**Problem requirements**
Pictures stay out, but every line of the data is copied exactly.

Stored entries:
┄┄┄┄┄┄
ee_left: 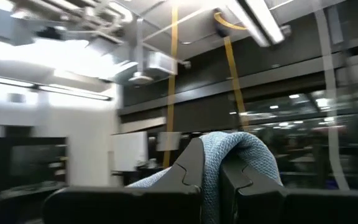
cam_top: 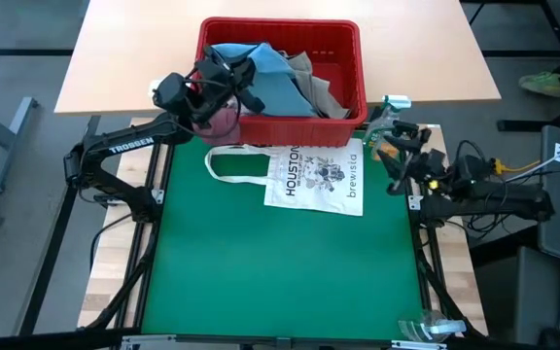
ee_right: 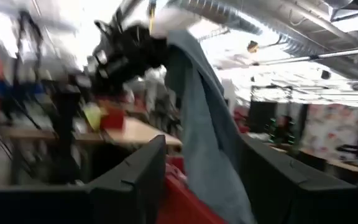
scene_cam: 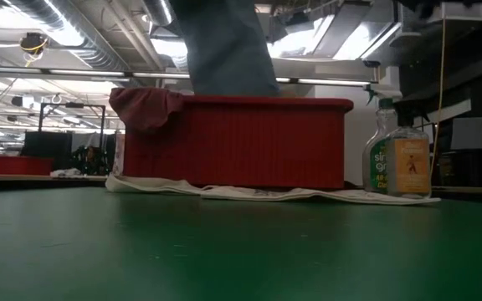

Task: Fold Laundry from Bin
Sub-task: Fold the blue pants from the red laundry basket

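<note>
Left gripper (cam_top: 224, 73) above the bin's (cam_top: 353, 49) left end, clamped on a blue garment (ee_left: 238, 152) lifted out of the pile. Right gripper (cam_top: 394, 136) wide, holding nothing, off the bin's right corner beside a spray bottle (scene_cam: 396, 159). Rest of the laundry (cam_top: 304, 83) heaped inside the bin; a maroon piece (scene_cam: 145, 107) drooping over the left rim. Tote (cam_top: 314, 175) flat on the green mat (cam_top: 280, 272), touching the bin's front.

Best to raise the pinch straight up until the hem clears the rim, then carry it over bare mat, not the tote. Better to bring the open gripper to a hanging edge before spreading.

Left wrist view alone showing cloth pinched between the fingers. Right wrist view showing the drape hanging long from the other gripper. Low view catching the maroon overhang; high view giving the layout.
</note>
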`<action>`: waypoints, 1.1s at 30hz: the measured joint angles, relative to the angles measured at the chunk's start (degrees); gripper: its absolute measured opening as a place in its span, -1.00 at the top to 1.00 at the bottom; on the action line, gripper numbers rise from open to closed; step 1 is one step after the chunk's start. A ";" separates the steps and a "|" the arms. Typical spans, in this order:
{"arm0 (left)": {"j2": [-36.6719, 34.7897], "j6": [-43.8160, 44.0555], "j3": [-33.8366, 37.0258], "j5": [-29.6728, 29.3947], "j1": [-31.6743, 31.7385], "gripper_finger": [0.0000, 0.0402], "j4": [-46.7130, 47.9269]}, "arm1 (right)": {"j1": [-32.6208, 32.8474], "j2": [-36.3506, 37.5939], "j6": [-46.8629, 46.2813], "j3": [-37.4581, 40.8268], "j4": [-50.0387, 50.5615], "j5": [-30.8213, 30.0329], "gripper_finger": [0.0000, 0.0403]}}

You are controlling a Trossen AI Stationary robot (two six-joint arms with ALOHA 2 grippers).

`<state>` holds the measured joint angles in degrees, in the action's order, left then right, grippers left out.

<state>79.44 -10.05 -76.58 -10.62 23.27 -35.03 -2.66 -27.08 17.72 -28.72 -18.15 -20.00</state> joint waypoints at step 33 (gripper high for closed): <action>-14.47 14.17 -0.09 9.85 -10.98 0.96 48.59 | -27.09 -57.34 12.90 -38.13 14.06 26.10 0.04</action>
<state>64.97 4.11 -76.67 -0.77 12.29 13.56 -29.74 -84.42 30.63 -66.85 -4.08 6.10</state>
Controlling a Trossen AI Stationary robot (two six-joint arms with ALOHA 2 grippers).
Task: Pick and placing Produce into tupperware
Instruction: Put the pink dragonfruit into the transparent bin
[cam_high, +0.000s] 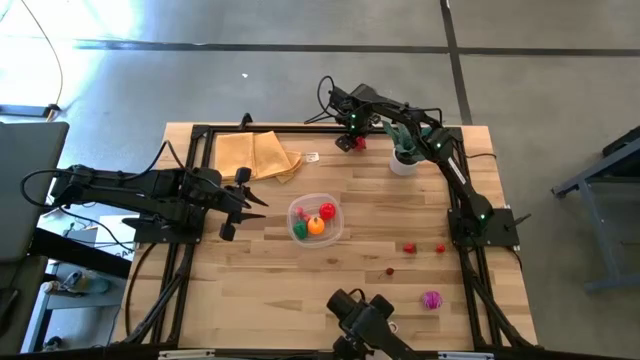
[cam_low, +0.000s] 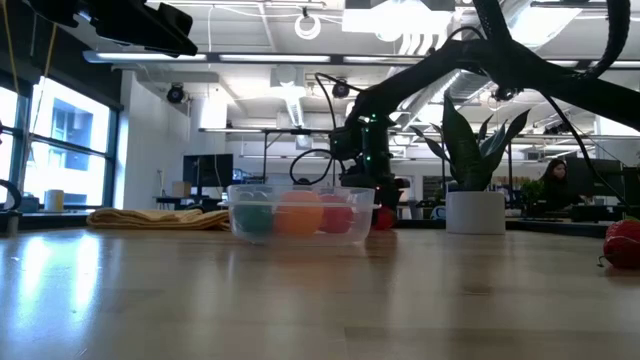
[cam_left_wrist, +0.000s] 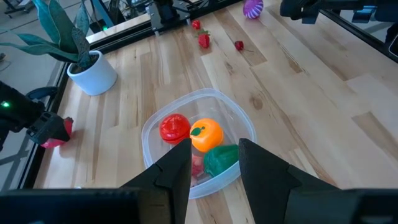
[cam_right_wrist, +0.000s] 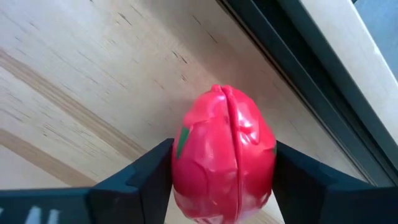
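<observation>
The right claw (cam_right_wrist: 224, 180) pinches a glossy, wrinkled red toy fruit (cam_right_wrist: 224, 152) with a seam, at the far edge of the pale wood-grain counter (cam_high: 380, 230). The clear, round-cornered tupperware (cam_high: 331, 232) sits mid-counter holding a red tomato (cam_left_wrist: 174, 127), smooth orange (cam_left_wrist: 206, 135) and green piece (cam_left_wrist: 221, 158). The left claw (cam_left_wrist: 214, 165), pressed together, hovers left of it.
</observation>
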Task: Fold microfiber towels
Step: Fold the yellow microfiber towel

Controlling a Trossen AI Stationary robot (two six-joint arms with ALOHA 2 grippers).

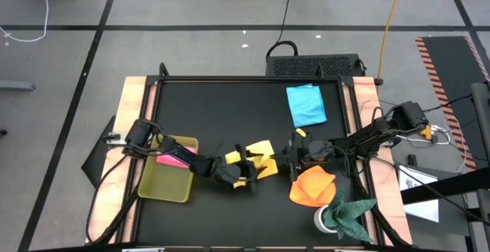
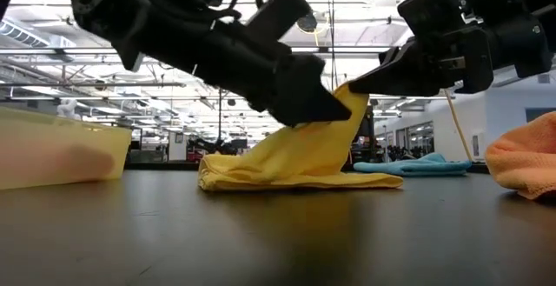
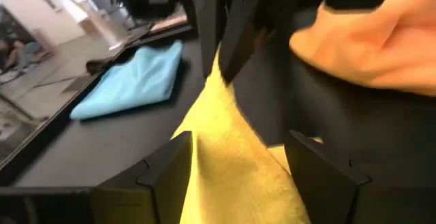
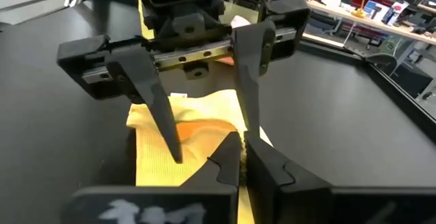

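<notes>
The right gripper (image 4: 242, 157) pinches a raised edge of the soft yellow microfiber towel (image 2: 300, 160). Just beside it, the left gripper (image 4: 204, 108) straddles the towel, fingers wide and empty. Best carry the edge squarely across, keeping corners matched.

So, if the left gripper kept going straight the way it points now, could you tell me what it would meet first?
Probably the right gripper, shut on the yellow towel. The open left gripper straddles that towel, pointing right at it; depth is unclear.

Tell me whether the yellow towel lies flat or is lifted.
Partly lifted: the shut right gripper pinches the yellow towel at one edge, raising a peak, while its remainder rests bunched on the table.
</notes>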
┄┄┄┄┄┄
**Task output**
ee_left: 
cam_top: 
ee_right: 
scene_cam: 

Task: Fold Laundry from Bin
Sub-task: Fold the blue pants from the red laundry basket

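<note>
Left gripper (cam_top: 224, 73) above the bin's (cam_top: 353, 49) left end, clamped on a blue garment (ee_left: 238, 152) lifted out of the pile. Right gripper (cam_top: 394, 136) wide, holding nothing, off the bin's right corner beside a spray bottle (scene_cam: 396, 159). Rest of the laundry (cam_top: 304, 83) heaped inside the bin; a maroon piece (scene_cam: 145, 107) drooping over the left rim. Tote (cam_top: 314, 175) flat on the green mat (cam_top: 280, 272), touching the bin's front.

Best to raise the pinch straight up until the hem clears the rim, then carry it over bare mat, not the tote. Better to bring the open gripper to a hanging edge before spreading.

Left wrist view alone showing cloth pinched between the fingers. Right wrist view showing the drape hanging long from the other gripper. Low view catching the maroon overhang; high view giving the layout.
</note>
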`<action>`: waypoints, 1.1s at 30hz: the measured joint angles, relative to the angles measured at the chunk's start (degrees); gripper: its absolute measured opening as a place in its span, -1.00 at the top to 1.00 at the bottom; on the action line, gripper numbers rise from open to closed; step 1 is one step after the chunk's start. A ";" separates the steps and a "|" the arms. Typical spans, in this order:
{"arm0 (left)": {"j2": [-36.6719, 34.7897], "j6": [-43.8160, 44.0555], "j3": [-33.8366, 37.0258], "j5": [-29.6728, 29.3947], "j1": [-31.6743, 31.7385], "gripper_finger": [0.0000, 0.0402], "j4": [-46.7130, 47.9269]}, "arm1 (right)": {"j1": [-32.6208, 32.8474], "j2": [-36.3506, 37.5939], "j6": [-46.8629, 46.2813], "j3": [-37.4581, 40.8268], "j4": [-50.0387, 50.5615], "j5": [-30.8213, 30.0329], "gripper_finger": [0.0000, 0.0403]}}

You are controlling a Trossen AI Stationary robot (two six-joint arms with ALOHA 2 grippers).

`<state>` holds the measured joint angles in degrees, in the action's order, left then right, grippers left out.

<state>79.44 -10.05 -76.58 -10.62 23.27 -35.03 -2.66 -27.08 17.72 -28.72 -18.15 -20.00</state> joint waypoints at step 33 (gripper high for closed): <action>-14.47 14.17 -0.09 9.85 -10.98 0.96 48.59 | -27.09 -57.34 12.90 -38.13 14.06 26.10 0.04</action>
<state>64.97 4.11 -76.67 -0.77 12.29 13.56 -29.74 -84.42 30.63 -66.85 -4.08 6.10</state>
Controlling a Trossen AI Stationary robot (two six-joint arms with ALOHA 2 grippers).
Task: Pick and placing Produce into tupperware
Instruction: Put the pink dragonfruit into the transparent bin
[cam_high, +0.000s] 
[cam_low, +0.000s] 
[cam_left_wrist, +0.000s] 
[cam_right_wrist, +0.000s] 
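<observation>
The right claw (cam_right_wrist: 224, 180) pinches a glossy, wrinkled red toy fruit (cam_right_wrist: 224, 152) with a seam, at the far edge of the pale wood-grain counter (cam_high: 380, 230). The clear, round-cornered tupperware (cam_high: 331, 232) sits mid-counter holding a red tomato (cam_left_wrist: 174, 127), smooth orange (cam_left_wrist: 206, 135) and green piece (cam_left_wrist: 221, 158). The left claw (cam_left_wrist: 214, 165), pressed together, hovers left of it.
</observation>
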Task: Fold microfiber towels
Step: Fold the yellow microfiber towel

Controlling a Trossen AI Stationary robot (two six-joint arms with ALOHA 2 grippers).


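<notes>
The right gripper (image 4: 242, 157) pinches a raised edge of the soft yellow microfiber towel (image 2: 300, 160). Just beside it, the left gripper (image 4: 204, 108) straddles the towel, fingers wide and empty. Best carry the edge squarely across, keeping corners matched.

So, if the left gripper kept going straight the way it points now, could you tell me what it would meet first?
Probably the right gripper, shut on the yellow towel. The open left gripper straddles that towel, pointing right at it; depth is unclear.

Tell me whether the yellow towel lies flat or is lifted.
Partly lifted: the shut right gripper pinches the yellow towel at one edge, raising a peak, while its remainder rests bunched on the table.
</notes>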

Nothing further is needed for this answer.